• Task to carry out
Look for the word "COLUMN" in the material below, then report each line where it occurs.

** Information shown follows **

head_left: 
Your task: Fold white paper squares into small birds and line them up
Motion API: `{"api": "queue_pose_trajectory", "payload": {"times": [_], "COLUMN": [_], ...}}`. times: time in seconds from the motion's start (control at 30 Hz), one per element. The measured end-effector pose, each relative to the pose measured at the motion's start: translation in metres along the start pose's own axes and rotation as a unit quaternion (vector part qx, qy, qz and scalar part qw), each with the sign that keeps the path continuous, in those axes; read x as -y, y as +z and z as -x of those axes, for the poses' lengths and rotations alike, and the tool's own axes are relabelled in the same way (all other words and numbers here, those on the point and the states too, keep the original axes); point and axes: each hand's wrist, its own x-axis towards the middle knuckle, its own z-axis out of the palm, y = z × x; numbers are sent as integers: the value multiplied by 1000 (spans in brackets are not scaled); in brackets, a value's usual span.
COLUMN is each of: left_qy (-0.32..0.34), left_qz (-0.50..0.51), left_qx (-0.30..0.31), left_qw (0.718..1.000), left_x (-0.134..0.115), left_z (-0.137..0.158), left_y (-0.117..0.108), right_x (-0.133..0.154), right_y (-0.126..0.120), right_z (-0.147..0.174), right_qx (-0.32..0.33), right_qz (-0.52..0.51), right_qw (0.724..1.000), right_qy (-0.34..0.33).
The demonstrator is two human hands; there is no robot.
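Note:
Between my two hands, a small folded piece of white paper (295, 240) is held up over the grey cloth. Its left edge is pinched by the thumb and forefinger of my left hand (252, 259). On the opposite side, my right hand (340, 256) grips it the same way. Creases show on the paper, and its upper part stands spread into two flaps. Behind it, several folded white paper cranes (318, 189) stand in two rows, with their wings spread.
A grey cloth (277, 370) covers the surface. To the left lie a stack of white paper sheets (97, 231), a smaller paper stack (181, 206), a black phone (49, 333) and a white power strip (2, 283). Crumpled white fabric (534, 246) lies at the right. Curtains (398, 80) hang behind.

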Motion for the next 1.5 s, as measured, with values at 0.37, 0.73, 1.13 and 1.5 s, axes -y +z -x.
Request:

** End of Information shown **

• Result
Motion API: `{"api": "queue_pose_trajectory", "payload": {"times": [_], "COLUMN": [_], ...}}`. times: time in seconds from the motion's start (control at 30 Hz), one per element. The measured end-effector pose, each relative to the pose measured at the motion's start: translation in metres along the start pose's own axes and rotation as a unit quaternion (vector part qx, qy, qz and scalar part qw), each with the sign that keeps the path continuous, in those axes; read x as -y, y as +z and z as -x of those axes, for the poses' lengths and rotations alike, and the tool's own axes are relabelled in the same way (all other words and numbers here, those on the point and the states too, keep the original axes); point and axes: each hand's wrist, its own x-axis towards the middle knuckle, its own z-axis out of the palm, y = z × x; numbers are sent as integers: the value multiplied by 1000 (spans in brackets are not scaled); in brackets, a value's usual span.
COLUMN is each of: left_qy (-0.32..0.34), left_qz (-0.50..0.51), left_qx (-0.30..0.31), left_qw (0.718..1.000), left_x (-0.134..0.115), left_z (-0.137..0.158), left_y (-0.117..0.108), right_x (-0.133..0.154), right_y (-0.126..0.120), right_z (-0.147..0.174), right_qx (-0.32..0.33), right_qz (-0.52..0.51), right_qw (0.724..1.000), right_qy (-0.34..0.33).

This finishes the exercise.